In the late 1920s Alfred and Marguerite worked closely with Trotsky in trying to build an alternative to the Communists.
Alfred travelled across Europe—visiting Germany, Austria and Belgium—trying to group together small numbers of sympathisers.
Marguerite encouraged some of the young intellectuals who had joined the movement, sending them to sell papers at factory gates.
In 1931 the Rosmers disagreed with Trotsky about tactics, thinking he was too impatient, but they remained personal friends.
In 1936 Stalin launched a series of show trials in which many of the veterans of the revolution were put to death. Alfred took part in the Dewey commission, an independent body set up to investigate the trials.
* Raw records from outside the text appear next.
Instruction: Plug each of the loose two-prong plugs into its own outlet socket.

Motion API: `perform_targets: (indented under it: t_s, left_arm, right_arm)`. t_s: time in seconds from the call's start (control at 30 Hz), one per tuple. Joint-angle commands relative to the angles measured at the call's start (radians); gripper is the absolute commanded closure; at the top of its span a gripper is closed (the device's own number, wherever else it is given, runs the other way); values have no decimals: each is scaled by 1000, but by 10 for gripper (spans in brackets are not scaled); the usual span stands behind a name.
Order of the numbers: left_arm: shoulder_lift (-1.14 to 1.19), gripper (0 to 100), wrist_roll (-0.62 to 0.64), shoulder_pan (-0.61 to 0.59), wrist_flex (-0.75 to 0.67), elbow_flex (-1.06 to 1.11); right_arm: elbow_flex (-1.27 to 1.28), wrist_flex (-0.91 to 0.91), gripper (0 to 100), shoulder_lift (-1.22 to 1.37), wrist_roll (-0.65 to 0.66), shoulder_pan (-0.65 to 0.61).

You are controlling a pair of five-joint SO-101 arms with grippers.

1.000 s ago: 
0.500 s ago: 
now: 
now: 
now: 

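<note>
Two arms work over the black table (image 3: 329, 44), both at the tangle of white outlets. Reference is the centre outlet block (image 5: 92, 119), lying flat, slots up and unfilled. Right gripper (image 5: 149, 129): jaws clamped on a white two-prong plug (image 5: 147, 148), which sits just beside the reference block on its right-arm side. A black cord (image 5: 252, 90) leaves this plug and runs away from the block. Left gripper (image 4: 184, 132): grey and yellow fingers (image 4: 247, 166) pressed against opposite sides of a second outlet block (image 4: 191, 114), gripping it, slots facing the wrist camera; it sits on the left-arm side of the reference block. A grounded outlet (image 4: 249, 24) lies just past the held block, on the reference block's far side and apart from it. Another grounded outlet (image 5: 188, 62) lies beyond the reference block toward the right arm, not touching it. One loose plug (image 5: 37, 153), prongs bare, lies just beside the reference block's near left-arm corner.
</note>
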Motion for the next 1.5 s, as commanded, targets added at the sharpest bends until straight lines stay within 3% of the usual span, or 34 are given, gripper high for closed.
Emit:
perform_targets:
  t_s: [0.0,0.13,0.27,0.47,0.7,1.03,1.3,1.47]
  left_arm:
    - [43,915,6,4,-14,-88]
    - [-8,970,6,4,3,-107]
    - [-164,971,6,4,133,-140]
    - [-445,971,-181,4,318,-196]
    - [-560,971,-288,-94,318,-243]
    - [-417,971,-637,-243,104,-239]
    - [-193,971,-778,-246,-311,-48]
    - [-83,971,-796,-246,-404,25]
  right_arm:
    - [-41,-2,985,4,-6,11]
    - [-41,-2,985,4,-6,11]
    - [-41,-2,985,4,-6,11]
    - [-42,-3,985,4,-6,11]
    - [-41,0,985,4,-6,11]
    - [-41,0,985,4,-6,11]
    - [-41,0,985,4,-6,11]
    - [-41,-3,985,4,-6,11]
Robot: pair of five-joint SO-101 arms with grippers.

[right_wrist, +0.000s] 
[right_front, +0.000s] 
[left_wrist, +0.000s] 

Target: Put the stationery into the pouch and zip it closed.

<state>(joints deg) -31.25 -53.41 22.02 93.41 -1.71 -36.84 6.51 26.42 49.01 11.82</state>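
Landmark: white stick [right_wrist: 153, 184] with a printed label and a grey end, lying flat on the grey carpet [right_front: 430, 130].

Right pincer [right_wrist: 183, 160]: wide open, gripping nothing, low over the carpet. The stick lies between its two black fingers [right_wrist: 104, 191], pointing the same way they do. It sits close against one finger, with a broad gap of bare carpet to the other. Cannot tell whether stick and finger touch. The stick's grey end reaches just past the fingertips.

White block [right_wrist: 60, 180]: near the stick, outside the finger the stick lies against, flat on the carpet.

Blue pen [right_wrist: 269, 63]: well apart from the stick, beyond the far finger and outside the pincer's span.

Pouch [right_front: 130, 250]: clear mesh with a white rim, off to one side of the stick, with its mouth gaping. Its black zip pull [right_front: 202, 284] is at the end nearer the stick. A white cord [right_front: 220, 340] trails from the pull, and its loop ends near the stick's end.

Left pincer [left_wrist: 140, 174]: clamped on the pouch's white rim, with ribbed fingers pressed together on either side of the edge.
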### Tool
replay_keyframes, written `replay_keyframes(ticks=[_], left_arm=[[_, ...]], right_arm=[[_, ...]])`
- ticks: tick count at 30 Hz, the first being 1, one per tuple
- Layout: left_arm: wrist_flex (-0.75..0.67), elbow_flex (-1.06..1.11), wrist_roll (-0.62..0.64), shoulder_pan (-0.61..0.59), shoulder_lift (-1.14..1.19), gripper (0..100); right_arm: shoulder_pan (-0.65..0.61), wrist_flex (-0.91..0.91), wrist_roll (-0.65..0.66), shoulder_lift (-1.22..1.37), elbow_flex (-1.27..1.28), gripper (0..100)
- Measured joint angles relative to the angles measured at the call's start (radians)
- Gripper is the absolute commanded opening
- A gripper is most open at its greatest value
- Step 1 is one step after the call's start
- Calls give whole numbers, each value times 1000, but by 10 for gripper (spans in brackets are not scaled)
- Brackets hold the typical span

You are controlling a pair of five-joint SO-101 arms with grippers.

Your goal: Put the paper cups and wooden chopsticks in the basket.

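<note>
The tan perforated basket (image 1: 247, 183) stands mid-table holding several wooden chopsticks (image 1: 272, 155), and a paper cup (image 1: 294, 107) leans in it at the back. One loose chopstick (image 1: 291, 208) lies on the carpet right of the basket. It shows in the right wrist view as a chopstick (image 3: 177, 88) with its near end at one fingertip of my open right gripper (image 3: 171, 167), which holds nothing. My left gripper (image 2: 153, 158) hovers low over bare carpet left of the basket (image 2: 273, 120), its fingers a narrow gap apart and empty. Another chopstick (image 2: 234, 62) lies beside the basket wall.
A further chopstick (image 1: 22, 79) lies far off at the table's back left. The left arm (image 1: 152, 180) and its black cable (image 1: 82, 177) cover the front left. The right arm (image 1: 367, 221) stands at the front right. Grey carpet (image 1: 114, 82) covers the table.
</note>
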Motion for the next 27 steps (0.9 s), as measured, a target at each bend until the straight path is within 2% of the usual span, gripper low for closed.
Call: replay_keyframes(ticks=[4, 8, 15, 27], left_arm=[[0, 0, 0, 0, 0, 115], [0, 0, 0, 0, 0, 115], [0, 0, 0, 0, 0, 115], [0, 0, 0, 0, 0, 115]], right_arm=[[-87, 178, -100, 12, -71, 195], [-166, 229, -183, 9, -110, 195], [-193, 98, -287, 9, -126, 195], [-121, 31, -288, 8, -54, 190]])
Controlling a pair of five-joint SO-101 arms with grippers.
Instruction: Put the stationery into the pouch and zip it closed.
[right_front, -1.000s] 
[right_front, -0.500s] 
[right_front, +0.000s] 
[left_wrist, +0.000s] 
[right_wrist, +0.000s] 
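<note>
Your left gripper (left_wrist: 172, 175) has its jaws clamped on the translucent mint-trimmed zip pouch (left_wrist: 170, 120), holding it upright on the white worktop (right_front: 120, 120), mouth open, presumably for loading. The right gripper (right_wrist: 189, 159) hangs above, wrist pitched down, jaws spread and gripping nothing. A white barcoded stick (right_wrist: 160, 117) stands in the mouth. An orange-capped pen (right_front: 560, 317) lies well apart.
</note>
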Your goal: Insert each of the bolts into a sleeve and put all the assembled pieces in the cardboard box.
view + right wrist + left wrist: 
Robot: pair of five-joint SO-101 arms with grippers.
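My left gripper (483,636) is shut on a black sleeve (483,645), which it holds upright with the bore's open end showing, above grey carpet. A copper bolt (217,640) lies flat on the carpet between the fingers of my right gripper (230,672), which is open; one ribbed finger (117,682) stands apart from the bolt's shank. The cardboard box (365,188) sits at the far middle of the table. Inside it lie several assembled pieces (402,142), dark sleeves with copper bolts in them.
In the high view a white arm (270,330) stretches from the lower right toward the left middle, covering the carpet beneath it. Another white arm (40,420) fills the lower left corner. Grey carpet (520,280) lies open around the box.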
In 1938, when Trotsky’s new organisation, the Fourth International, was launched, the Rosmers let the meeting be held at their home in the Paris suburbs.
The Rosmers believed that under Stalin nothing remained of the socialist impulse that had made the revolution of 1917. Alfred described Russia as “nothing but a great power, military and militaristic…distinctive only by the brutality of a totalitarian regime”.
In 1951 he supported Trotsky’s widow, Natalia Sedova, when she declared that Stalin’s Russia had become a new form of capitalism.
In 1953 Alfred published Lenin’s Moscow, his memoirs of the period 1920 to 1924. It was a marvellous account of the revolutionary spirit that had prevailed in the early years of the revolution.
Though over 70, Alfred continued to travel the world, encouraging small socialist groups that stood independently of both Washington and Moscow. In Britain he met members of the Socialist Review Group, forerunner of the Socialist Workers Party.
In 1960, not long before his death, Alfred signed a declaration encouraging French soldiers not to fight in the Algerian War. It was a repeat of his anti-war stand in 1914.
His encouragement passed on the torch to a new generation of young revolutionaries who would play a part in the massive revolt by workers and students in 1968.